Welcome to You Ask Andy

Joseph Marks, age 10, of Freeport, ME., for his question:

How can an anole climb up a smooth wall?

The chameleon is famous for changing the color of his skin. This Old World lizard is one of the world's oddest animals and far from handsome. The pretty little anole is often called the american chameleon because he, too, can change the color of his scaly skin.

When you buy a chameleon in a pet store, chances are his is an anole. The spry little lizard is a native of our southeastern states. He is full of fascinating tricks and if you provide the right home for him, he is quite happy to be adopted as a pet of the human family. The best home is a glass box with a floor of Earth and a miniature garden of growing plants.

He is used to a warm, moist climate and the temperature of his glass home should be kept between 80 and 85 degrees. Sprinkle the foliage with drops of water. This keeps the air moist and provides the little pet with drinking water, which he loves to lap from the leaves. Use a sheet of glass for a roof and lift it once a day to let in fresh air.

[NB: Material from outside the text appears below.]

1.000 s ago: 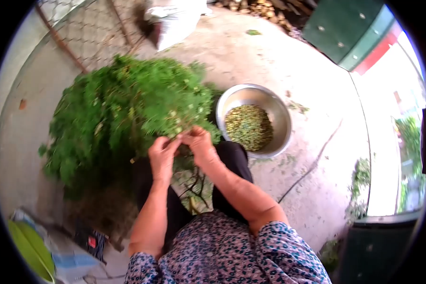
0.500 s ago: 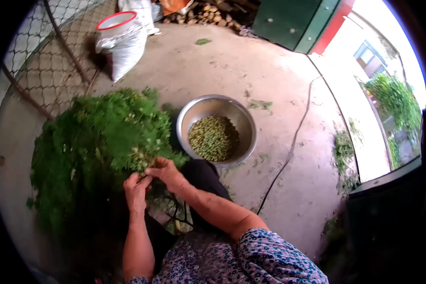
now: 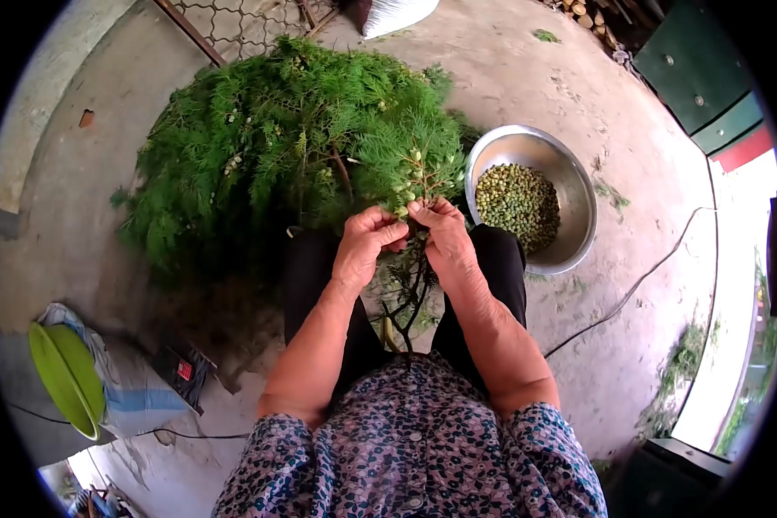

In the wilds, the anole is a shy fe11ow and the sound of footsteps sends him scooting away to hide in the bushes. But in time, the little pet may get to know you and trust you. You can watch him change his color from green to brown and back again. And one day you may be amazed to SEE him walk up the glass walls of his home.

The impossible trick is done by 10 tiny fingers and 10 tiny toes. Several climbing lizards have fingers and toes with special pads for gripping the small bumps on rocks and trees. The lizard type scales of these pads are extra wide and edged with hair like fringes. Such pads can grip and save the little climbers from falling when they climb straight up a smooth surface.

The anole also has special adhesive pads under the tips of his fingers and toes. These pads would not help you to climb up a smooth wall because you are too heavy. But the anole is small and very light. The adhesive pads on his 20 fingers and toes are sticky enough to hold his weight and save the little fellow from falling.

The male anole has a pink or red flap under his chin. When he meets another male anole.: the two are likely to scrap. They arch their backs, puff out their colorful chin flaps and toss all good sense to the winds. They forget that they must grip the twigs and foliage with fingers and toes and as a rule, the scrap ends with both of them tumbling to the ground.